PROBLEM TO SOLVE
Exactly as written, print the lines from the top of the listing through the line containing "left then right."; include no pictures.

SOURCE DATA
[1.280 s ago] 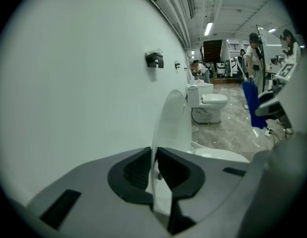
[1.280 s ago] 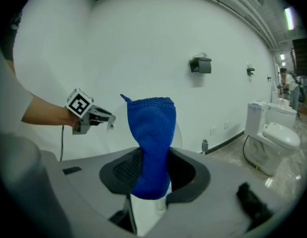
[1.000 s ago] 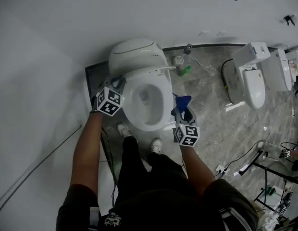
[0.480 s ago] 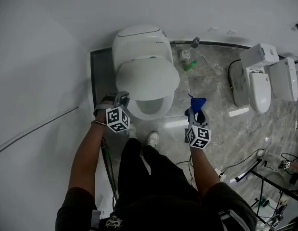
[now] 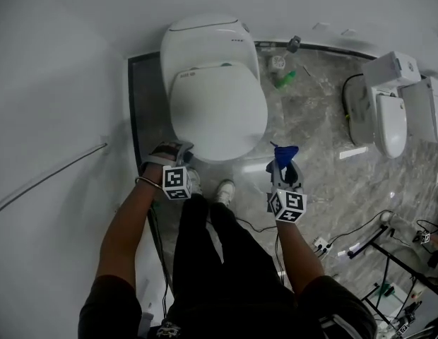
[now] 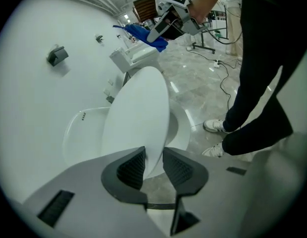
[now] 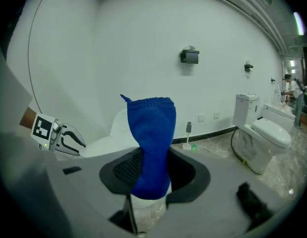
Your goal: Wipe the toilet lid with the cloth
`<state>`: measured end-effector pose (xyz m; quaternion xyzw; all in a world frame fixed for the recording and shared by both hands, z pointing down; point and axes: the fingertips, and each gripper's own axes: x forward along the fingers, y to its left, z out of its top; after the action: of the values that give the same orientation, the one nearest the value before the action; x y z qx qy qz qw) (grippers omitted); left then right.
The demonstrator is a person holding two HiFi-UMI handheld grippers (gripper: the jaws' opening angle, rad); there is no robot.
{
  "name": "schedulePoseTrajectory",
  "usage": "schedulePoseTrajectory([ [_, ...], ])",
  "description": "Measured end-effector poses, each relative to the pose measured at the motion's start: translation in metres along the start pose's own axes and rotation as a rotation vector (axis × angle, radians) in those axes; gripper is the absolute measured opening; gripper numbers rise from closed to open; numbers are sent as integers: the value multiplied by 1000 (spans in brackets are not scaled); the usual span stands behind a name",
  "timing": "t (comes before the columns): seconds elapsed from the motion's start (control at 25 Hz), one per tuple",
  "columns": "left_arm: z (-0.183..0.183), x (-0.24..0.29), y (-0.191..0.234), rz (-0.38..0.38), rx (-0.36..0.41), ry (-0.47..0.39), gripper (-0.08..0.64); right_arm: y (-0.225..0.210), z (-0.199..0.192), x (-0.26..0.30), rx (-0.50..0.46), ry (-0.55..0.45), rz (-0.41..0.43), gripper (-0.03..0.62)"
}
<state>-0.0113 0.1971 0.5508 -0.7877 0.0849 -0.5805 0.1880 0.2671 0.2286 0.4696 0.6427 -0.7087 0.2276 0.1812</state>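
Pinching the blue cloth [image 7: 149, 128], our right gripper [image 7: 154, 170] has it sticking lengthwise past the jaws; our left gripper [image 6: 153, 160], just opened, loosely straddles the toilet lid's [image 6: 138, 118] rim.

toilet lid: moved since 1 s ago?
Yes. The toilet lid has swung down and forward, away from the tank it stood against a second ago, and now lies shut in front of it.

the closed toilet lid [image 5: 217, 111] hides the bowl. the blue cloth [image 7: 149, 133] has its lower end buried between the jaws of the right gripper [image 7: 153, 168]. a tiny green item [image 5: 285, 79], perhaps a bottle, is unclear.
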Motion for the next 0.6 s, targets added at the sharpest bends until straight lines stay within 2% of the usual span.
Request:
schedulePoseTrajectory([
  [0.28, -6, 44, -46, -52, 22, 33, 123, 32, -37, 25, -59, 29, 99, 137],
  [0.44, -3, 62, -65, -108, 40, 38, 126, 40, -43, 40, -87, 35, 118, 137],
  [0.6, -12, 84, -80, -146, 43, 65, 127, 50, -38, 55, -161, 23, 141, 137],
])
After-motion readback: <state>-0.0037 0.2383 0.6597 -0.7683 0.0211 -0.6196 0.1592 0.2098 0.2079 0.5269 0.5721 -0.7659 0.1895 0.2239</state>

EXPECTED ANSWER
[1.280 s ago] 
[1.280 s ago] 
[1.000 s ago] 
[0.480 s ago] 
[now] 
[now] 
[now] 
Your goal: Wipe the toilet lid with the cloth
`<state>`: measured end-effector pose (xyz m; quaternion xyzw; all in a world frame fixed for the recording and shared by both hands, z pointing down; point and axes: the fingertips, and each gripper's own axes: x forward along the fingers, y to its left, z out of its top; after the action: of the values that give the same orientation, the one nearest the value before the action; x y z qx qy qz qw) (grippers omitted); left then right.

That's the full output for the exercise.